Аксинья заметно побледнела, сказала:
– Не знаю, с чего вы на меня напустились и срамотите меня… Ни на кого я никогда не навязывалась и навязываться не собираюсь, а что вашего внучонка примолвила – чего ж тут плохого? Детей у меня, вы сами знаете, нету, на чужих радуюсь, и то легче, вот и зазвала его… Подумаешь, задаривала я его! Грудку сахару дала дитю, так это и задариванье! Да к чему мне его задаривать-то? Так болтаете вы бог знает чего!..
– При живой матери что-то ты его не зазывала! А как померла Наталья – так и ты доброхоткой объявилась!
– Он у меня и при Наталье в гостях бывал, – чуть приметно улыбнувшись, сказала Аксинья.
– Не бреши, бесстыжая!
– Вы спросите у него, а потом уж брехню задавайте.
– Ну как бы то ни было, а больше не смей мальчонку заманывать к себе. И не думай, что этим ты милее станешь Григорию. Женой его тебе не бывать, так и знай!
С исказившимся от гнева лицом Аксинья хрипло сказала:
– Молчи! У тебя он не спросится!

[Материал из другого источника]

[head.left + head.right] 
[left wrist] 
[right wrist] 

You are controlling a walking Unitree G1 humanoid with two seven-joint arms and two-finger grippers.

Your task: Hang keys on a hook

И ты в чужие дела не лезь!
Ильинична хотела еще что-то сказать, но Аксинья молча повернулась, подошла к ведрам, рывком подняла на плечи коромысло и, расплескивая воду, быстро пошла по стежке.
С той поры при встречах она не здоровалась ни с кем из Мелеховых, с сатанинской гордостью, раздувая ноздри, проходила мимо, но, завидев где-нибудь Мишатку, пугливо оглядывалась и, если никого не было поблизости, подбегала к нему, наклонившись прижимала его к груди и, целуя загорелый лобик и угрюмоватые черные, мелеховские, глазенки, смеясь и плача, бессвязно шептала: «Родный мой Григорьевич! Хороший мой! Вот как я по тебе соскучилась! Дура твоя тетка Аксинья… Ах, какая дура-то!» И после долго не сходила с ее губ трепетная улыбка, а увлажненные глаза сияли счастьем, как у молоденькой девушки.
В конце августа был мобилизован Пантелей Прокофьевич. Одновременно с ним из Татарского ушли на фронт все казаки, способные носить оружие. В хуторе из мужского населения остались только инвалиды, подростки да древние старики. Мобилизация была поголовной, и освобождения на врачебных комиссиях, за исключением явных калек, не получал никто.
Пантелей Прокофьевич, получив от хуторского атамана приказ о явке на сборный пункт, наскоро попрощался со старухой, с внуками и Дуняшкой, кряхтя, опустился на колени, положил два земных поклона, – крестясь на иконы, сказал:
– Прощайте, милые мои! Похоже, что не доведется нам свидеться, должно, пришел последний час. Наказ вам от меня такой: молотите хлеб и день и ночь, до дождей постарайтесь кончить. Нужно будет – наймите человека, чтобы пособил вам. Ежли не вернусь к осени – управляйтесь без меня; зяби вспашите сколько осилите, жита посейте хучь с десятину. Смотри, старуха, веди дело с толком, рук не роняй! Вернемся мы с Григорием, нет ли, а вам хлеб дюжее всего будет нужен. Война войной, но без хлеба жить тоже скушно. Ну, храни вас Господь!